Элейну пришлось дать некоторые пояснения.
– Так-так, но когда, – Трой пристально посмотрела на мужа, – ты должен быть в Скотленд-Ярде?
– В десять.
– Чудесно. У тебя целых два часа на отдых и завтрак. Доброе утро, дорогой.
– Фокс в ванной комнате. Я знаю, что недостаточно чист для дамской спальни.
– Кто сказал?
– Если не возражаешь – никто. – Он обнял жену и склонил голову. – Ты не возражаешь, Трой, если сегодня у нас погостит Фокс?
– Нет, если ты этого хочешь, дорогой.
– Да, хочу.

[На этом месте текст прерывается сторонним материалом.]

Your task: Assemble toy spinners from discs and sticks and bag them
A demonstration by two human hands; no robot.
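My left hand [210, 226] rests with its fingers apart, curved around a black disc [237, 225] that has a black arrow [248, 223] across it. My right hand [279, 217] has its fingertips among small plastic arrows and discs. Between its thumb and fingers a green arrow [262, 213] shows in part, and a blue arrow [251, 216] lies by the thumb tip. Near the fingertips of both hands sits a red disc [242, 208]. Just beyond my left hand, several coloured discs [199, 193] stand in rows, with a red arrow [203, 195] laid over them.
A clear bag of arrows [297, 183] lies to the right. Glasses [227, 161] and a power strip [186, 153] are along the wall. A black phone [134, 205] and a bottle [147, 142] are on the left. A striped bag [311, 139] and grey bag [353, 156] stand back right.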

Как сильно, по-твоему, я люблю тебя?
– Слов мне недостаточно, – сказала Трой, подражая позднему Гарри Тейту.
– Мне тоже.
– Мистер Фокс уже выходит из ванной, ступай и ты туда.
– Вы правы. Доброе утро, миссис Куиверфул.
По пути в ванную комнату Элейн заглянул к Фоксу. Тот лежал в комнате для гостей на кровати – без куртки, но безукоризненно аккуратный; это относилось к его влажным волосам, выбритому до блеска подбородку, даже к рубашке, плотно облегающей его рельефные мышцы. Он лежал с закрытыми глазами, но сразу открыл их, как только в комнату заглянул Элейн.
– Я зайду за вами в половине десятого, – сказал Элейн. – Вы знаете, бригадир Фокс, что чуть не стали крестным отцом?
Глаза Фокса расширились от удивления, поэтому Элейн закрыл дверь и, насвистывая, пошел в ванную.